Adopter cette proposition de loi, par ailleurs approuvée et soutenue par la commission des affaires européennes, c'est, monsieur le ministre, couper le cordon qui relie le ministère et la DGAC au BEA pour lui assurer plus d'indépendance en créant une Haute autorité de la sécurité aérienne dont un tiers des personnalités seraient étrangères afin de garantir son renouvellement. C'est aussi transformer le BEA en établissement public administratif – ce qui convient parfaitement à l'actuel directeur du BEA comme j'ai pu le vérifier personnellement – donnant ainsi la possibilité d'intégrer le réseau européen et d'acter la directive de l'Union européenne. C'est enfin permettre, en lui donnant l'autonomie financière, de mobiliser les financements en provenance de l'Union européenne ou des États-Unis.
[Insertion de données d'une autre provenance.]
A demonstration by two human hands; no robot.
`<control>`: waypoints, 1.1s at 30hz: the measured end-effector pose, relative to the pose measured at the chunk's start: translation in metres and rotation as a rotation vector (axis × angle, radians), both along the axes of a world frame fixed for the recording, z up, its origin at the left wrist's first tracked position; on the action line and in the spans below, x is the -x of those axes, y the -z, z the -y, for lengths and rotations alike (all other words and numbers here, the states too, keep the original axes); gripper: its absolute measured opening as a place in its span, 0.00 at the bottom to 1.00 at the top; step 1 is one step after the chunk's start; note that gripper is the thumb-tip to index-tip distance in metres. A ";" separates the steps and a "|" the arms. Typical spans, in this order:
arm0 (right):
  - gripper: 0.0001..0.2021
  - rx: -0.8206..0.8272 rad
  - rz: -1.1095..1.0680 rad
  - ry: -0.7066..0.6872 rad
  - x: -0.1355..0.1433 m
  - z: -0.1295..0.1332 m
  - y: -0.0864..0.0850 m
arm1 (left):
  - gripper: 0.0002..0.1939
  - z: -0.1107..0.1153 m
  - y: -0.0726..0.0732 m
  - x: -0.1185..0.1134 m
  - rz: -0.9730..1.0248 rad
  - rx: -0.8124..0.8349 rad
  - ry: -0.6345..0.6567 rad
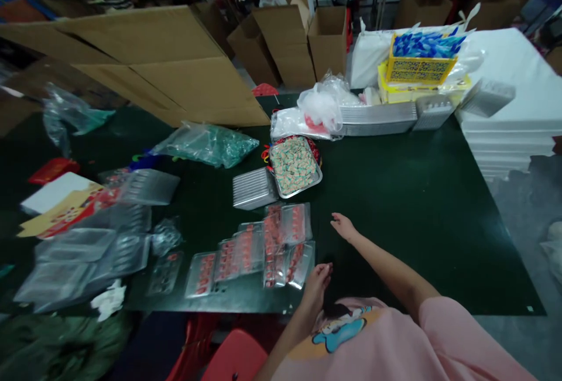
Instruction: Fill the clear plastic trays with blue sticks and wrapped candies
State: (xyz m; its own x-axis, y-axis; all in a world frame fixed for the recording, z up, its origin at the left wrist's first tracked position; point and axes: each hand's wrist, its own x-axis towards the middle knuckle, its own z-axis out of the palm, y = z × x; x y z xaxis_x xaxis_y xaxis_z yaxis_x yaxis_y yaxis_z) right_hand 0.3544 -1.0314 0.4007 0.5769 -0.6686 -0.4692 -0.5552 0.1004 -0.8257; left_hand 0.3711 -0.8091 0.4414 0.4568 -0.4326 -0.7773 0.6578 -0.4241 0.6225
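Counted at least six clear packs (pixel 249 247) with red pieces, overlapped, exact total unclear; four grey tray stacks (pixel 253 188); one heaped tray (pixel 302 191); one yellow basket (pixel 419 71).

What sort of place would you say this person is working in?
Probably a small packing or assembly workshop: repeated clear trays with red pieces lie on the long dark green table, open cardboard boxes stand behind it, and people work at another table beyond.

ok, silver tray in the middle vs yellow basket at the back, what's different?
The tray is silver and shallow; the basket is yellow and deeper, with openwork sides. The tray holds small pale and green pieces; the basket holds blue items. Both look full.
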 end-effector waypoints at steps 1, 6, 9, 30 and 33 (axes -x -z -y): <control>0.20 0.010 -0.023 0.026 0.008 0.019 0.001 | 0.18 0.014 0.003 -0.001 0.076 0.003 0.095; 0.22 0.086 -0.137 0.169 0.049 0.114 0.000 | 0.23 0.105 0.018 -0.014 0.655 0.001 0.585; 0.25 0.164 -0.223 0.231 0.088 0.159 -0.004 | 0.33 0.153 0.033 -0.021 1.019 -0.176 0.867; 0.50 0.354 -0.981 -0.192 0.275 -0.002 0.023 | 0.64 0.191 0.048 -0.017 1.045 -0.507 1.349; 0.51 0.339 -0.951 -0.168 0.272 0.004 0.015 | 0.65 0.192 0.046 -0.020 1.041 -0.525 1.363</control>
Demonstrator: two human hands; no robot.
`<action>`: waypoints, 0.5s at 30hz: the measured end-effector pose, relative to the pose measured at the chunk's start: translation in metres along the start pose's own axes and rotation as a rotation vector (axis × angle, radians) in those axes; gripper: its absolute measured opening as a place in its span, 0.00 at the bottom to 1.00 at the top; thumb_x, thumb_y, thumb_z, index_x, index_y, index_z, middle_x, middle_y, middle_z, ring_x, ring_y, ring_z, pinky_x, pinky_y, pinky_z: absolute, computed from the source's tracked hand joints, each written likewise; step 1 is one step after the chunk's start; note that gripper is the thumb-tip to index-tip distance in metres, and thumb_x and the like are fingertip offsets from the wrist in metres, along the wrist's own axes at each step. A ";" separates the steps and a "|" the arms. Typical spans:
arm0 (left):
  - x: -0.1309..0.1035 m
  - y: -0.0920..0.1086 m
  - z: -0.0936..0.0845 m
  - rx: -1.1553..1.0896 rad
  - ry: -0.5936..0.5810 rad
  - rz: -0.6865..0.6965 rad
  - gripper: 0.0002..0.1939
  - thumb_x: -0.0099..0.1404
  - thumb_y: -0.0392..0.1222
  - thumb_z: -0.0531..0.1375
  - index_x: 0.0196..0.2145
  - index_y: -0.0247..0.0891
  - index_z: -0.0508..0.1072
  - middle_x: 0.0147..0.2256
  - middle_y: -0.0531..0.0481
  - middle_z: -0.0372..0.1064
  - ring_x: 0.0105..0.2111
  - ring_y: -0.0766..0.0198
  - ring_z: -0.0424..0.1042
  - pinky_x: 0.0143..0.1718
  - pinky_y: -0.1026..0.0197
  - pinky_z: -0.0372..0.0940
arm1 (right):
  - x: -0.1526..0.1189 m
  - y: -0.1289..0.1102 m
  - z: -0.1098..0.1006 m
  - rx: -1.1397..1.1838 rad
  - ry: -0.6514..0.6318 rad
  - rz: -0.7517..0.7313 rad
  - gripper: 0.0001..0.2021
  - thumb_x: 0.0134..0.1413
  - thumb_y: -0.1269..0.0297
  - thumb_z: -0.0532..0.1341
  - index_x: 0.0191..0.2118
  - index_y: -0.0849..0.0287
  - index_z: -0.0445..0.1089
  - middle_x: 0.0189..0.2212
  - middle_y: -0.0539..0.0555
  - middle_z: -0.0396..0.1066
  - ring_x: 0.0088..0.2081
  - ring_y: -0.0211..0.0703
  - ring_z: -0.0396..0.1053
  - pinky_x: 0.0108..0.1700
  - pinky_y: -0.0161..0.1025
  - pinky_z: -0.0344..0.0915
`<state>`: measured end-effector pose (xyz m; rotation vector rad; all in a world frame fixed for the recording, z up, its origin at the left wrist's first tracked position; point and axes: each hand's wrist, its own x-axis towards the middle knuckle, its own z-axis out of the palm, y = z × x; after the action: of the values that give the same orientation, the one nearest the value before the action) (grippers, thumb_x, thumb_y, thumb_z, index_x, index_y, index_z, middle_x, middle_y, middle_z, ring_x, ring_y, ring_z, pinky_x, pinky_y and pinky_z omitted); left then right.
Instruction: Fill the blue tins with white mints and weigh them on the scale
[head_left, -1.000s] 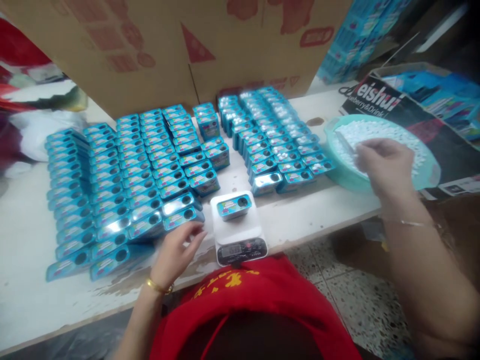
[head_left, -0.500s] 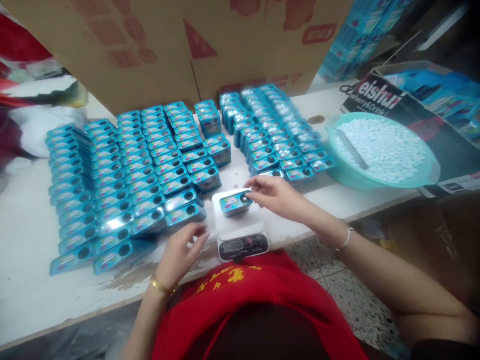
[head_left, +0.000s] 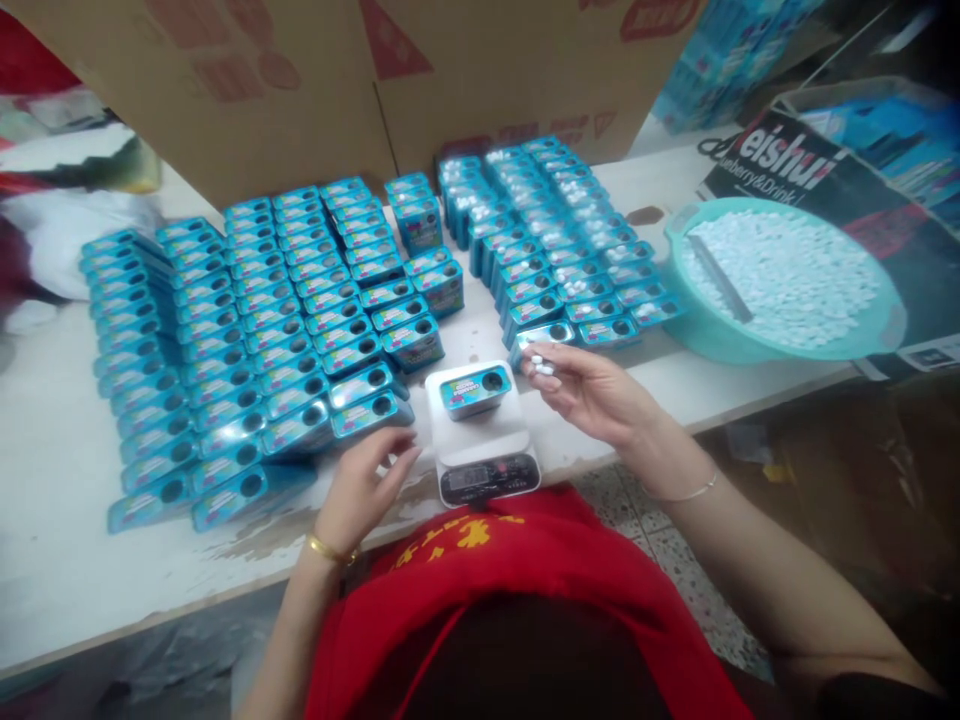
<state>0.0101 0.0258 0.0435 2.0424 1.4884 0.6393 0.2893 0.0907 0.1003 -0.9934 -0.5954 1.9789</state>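
A blue tin with a round dark hole in its top rests on a small white digital scale; the display is too blurred to read. My right hand is just right of the tin, its fingers closed around a few white candy pellets. Left of the scale, my left hand holds nothing, with thumb and fingers apart, close to the nearest tins. Rows of similar blue tins stand on the left. Another block of tins, several with white pellets on top, stands behind my right hand.
On the right a turquoise basin full of white pellets holds a flat grey bar. Beside it is a black printed box with blue packages. A large cardboard carton stands behind the tins on the white table.
My right hand has moved away from the tin's hole to the right, and white pellets now show in its fingers. My left hand stays about where it was. The view has shifted slightly.
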 end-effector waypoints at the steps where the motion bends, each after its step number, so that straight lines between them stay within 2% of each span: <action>1: -0.001 0.000 0.000 0.003 0.000 0.001 0.13 0.65 0.47 0.55 0.39 0.36 0.72 0.36 0.46 0.72 0.33 0.64 0.70 0.33 0.64 0.67 | -0.001 0.002 -0.002 0.012 0.021 0.002 0.04 0.50 0.69 0.63 0.33 0.62 0.72 0.28 0.49 0.64 0.25 0.27 0.58 0.21 0.25 0.56; 4: -0.002 -0.001 -0.001 0.010 0.001 0.003 0.13 0.65 0.47 0.55 0.39 0.36 0.72 0.36 0.46 0.72 0.33 0.64 0.70 0.33 0.64 0.67 | -0.006 0.008 -0.007 -0.061 0.074 -0.019 0.06 0.48 0.69 0.64 0.35 0.61 0.73 0.31 0.50 0.67 0.28 0.29 0.62 0.26 0.27 0.60; 10: 0.000 0.001 0.000 0.021 0.001 0.016 0.12 0.65 0.47 0.55 0.39 0.36 0.72 0.36 0.46 0.72 0.33 0.65 0.70 0.35 0.64 0.66 | -0.011 0.010 0.002 -0.270 0.112 -0.060 0.09 0.45 0.65 0.67 0.35 0.61 0.72 0.25 0.47 0.66 0.23 0.27 0.58 0.22 0.28 0.52; 15: 0.001 0.001 0.001 0.013 -0.008 0.015 0.12 0.65 0.47 0.56 0.40 0.36 0.71 0.35 0.47 0.72 0.33 0.65 0.70 0.33 0.65 0.66 | 0.000 0.009 0.015 -0.513 0.056 -0.143 0.12 0.48 0.61 0.65 0.38 0.61 0.72 0.21 0.46 0.64 0.21 0.29 0.55 0.23 0.32 0.51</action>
<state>0.0117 0.0269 0.0436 2.0647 1.4779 0.6282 0.2730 0.0851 0.1020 -1.2639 -1.1455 1.6983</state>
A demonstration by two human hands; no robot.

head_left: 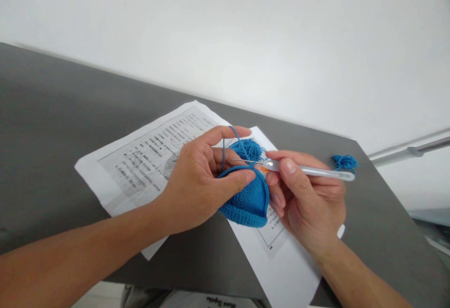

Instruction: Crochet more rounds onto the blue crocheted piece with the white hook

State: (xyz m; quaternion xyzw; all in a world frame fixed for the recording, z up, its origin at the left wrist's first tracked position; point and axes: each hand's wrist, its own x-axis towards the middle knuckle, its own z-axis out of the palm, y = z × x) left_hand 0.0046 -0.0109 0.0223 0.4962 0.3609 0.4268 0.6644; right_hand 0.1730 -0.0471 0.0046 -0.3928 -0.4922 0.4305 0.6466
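Observation:
My left hand [200, 176] pinches a round blue crochet piece [246, 200] between thumb and fingers, and a strand of blue yarn loops over its raised index finger. In my right hand [305, 195] is a crochet hook [316, 172] with a pale grey handle, gripped like a pen. The hook's thin metal shaft points left and meets the upper edge of the crochet piece. A small orange stitch marker [263, 169] sits at that edge, close to my right fingertips. Behind the hands lies a bundle of blue yarn [248, 149].
Printed sheets of paper [137, 158] lie under the hands on the dark grey table [63, 111]. A small tangle of blue yarn [345, 161] rests near the table's right edge. A white wall [225, 41] rises behind the table, and a metal pole [415, 151] stands beyond its right side.

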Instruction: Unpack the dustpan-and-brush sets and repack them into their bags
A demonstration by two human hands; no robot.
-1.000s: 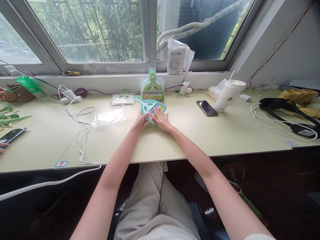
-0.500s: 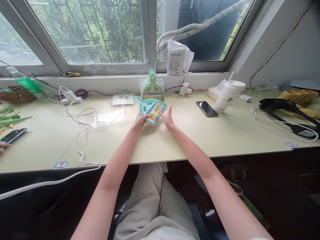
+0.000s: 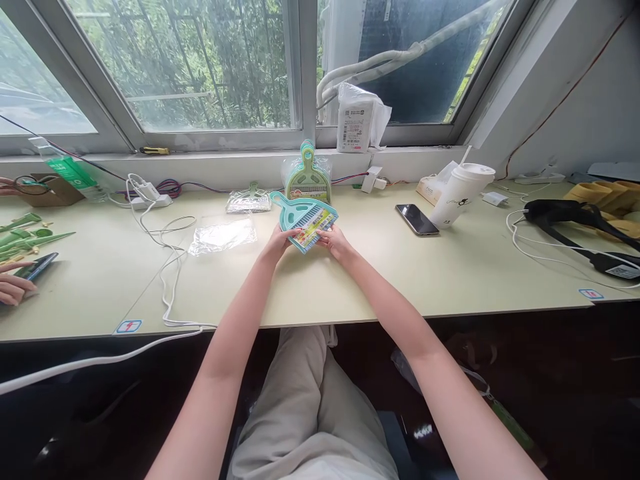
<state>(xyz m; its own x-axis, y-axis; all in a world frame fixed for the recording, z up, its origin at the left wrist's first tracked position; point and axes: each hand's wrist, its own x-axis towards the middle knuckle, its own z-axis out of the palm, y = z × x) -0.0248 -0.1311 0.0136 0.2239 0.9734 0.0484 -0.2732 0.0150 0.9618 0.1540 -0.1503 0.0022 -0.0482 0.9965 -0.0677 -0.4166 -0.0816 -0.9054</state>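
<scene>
A turquoise dustpan-shaped set (image 3: pixel 296 215) with a brush and a yellow printed label is held above the table, tilted, its handle to the upper left. My left hand (image 3: pixel 280 240) grips its lower left edge, thumb on the front. My right hand (image 3: pixel 336 241) holds the lower right edge by the label. Behind it, a stack of similar green and turquoise dustpans (image 3: pixel 309 179) stands by the window sill. To the left lie a clear wrapped packet (image 3: pixel 249 200) and a flat clear plastic bag (image 3: pixel 223 235).
On the right are a phone (image 3: pixel 417 219), a white cup (image 3: pixel 461 195), a tissue box (image 3: pixel 431 189) and a black strap (image 3: pixel 565 227). White cables (image 3: pixel 171 287) cross the left side. Another person's hand (image 3: pixel 15 283) touches a phone at far left.
My right hand's fingers have come in around the set's edge, and the set is turned slightly. The other person's hand at far left has come further into view, tilting the phone.
</scene>
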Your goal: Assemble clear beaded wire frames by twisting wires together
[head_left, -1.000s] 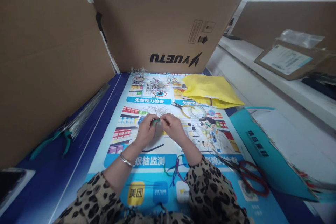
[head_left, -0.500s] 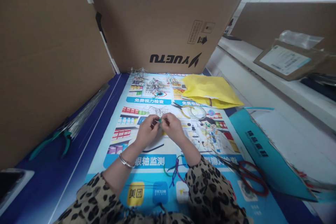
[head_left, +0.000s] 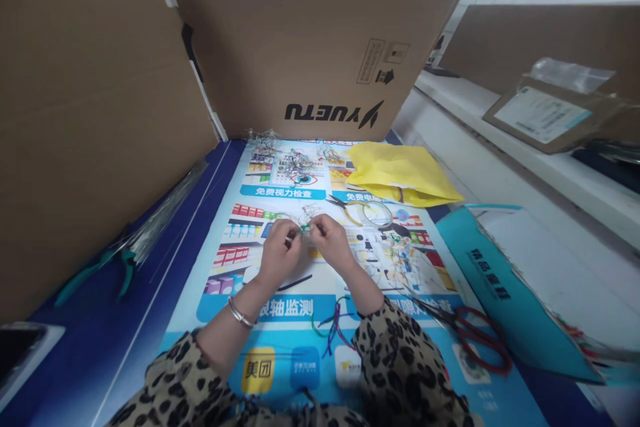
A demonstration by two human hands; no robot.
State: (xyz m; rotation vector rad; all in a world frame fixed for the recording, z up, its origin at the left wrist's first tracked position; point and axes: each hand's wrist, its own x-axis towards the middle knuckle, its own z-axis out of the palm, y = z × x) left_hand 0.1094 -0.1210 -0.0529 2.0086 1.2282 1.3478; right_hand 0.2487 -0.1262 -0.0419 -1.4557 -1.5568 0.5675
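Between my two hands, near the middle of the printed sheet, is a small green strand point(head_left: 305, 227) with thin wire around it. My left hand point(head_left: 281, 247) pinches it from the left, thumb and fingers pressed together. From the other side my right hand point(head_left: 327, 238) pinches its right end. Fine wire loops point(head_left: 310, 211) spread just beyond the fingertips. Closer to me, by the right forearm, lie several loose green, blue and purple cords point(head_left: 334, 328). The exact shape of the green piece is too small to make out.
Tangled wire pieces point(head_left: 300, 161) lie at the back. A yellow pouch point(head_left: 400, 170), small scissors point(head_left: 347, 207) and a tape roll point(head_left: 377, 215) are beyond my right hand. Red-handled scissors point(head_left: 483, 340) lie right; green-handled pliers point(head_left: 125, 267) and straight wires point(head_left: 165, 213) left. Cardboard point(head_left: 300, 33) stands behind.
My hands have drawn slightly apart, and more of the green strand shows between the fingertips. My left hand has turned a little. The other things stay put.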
La proposition de loi n'a pas été adoptée par la commission, au prétexte qu'elle remettrait en cause le fonctionnement des autorités de contrôle. C'est un véritable aveuglement dont ferait preuve le Gouvernement en ne reconnaissant pas l'existence d'un problème récurrent de contestation de la rigueur du BEA, dû à sa situation, et en refusant de transcrire en droit français un règlement européen, que j'ai certes anticipé, mais qui maintenant s'impose à nous avec, je le répète, les mêmes objectifs c'est-à-dire le renforcement des Bureaux d'enquêtes et d'analyses européens pour un meilleur traitement de la sécurité aérienne.

Je conclurai, monsieur le ministre, en vous lisant deux extraits du courrier que m'avait fait parvenir le 7 mai 2012 le directeur de cabinet de votre prédécesseur : « D'une manière générale, le BEA et la DGAC accueillent favorablement le projet, considérant qu'il peut renforcer la transparence et l'efficacité des enquêtes et analyses en faveur de la sécurité aérienne. (...) La DGAC considère qu'il serait préférable de présenter cette proposition de loi après adoption par l'Union européenne du règlement sur les enquêtes et la prévention des accidents et des incidents dans l'aviation civile, afin de pouvoir y inscrire la transcription des nouvelles dispositions communautaires en la matière » – ce qui est le cas.

Monsieur 1e ministre, personne ne comprendrait un refus de votre part sur cette avancée en matière de sécurité aérienne, à moins de vous soupçonner d'un esprit partisan. Je compte donc sur la sagesse du Gouvernement.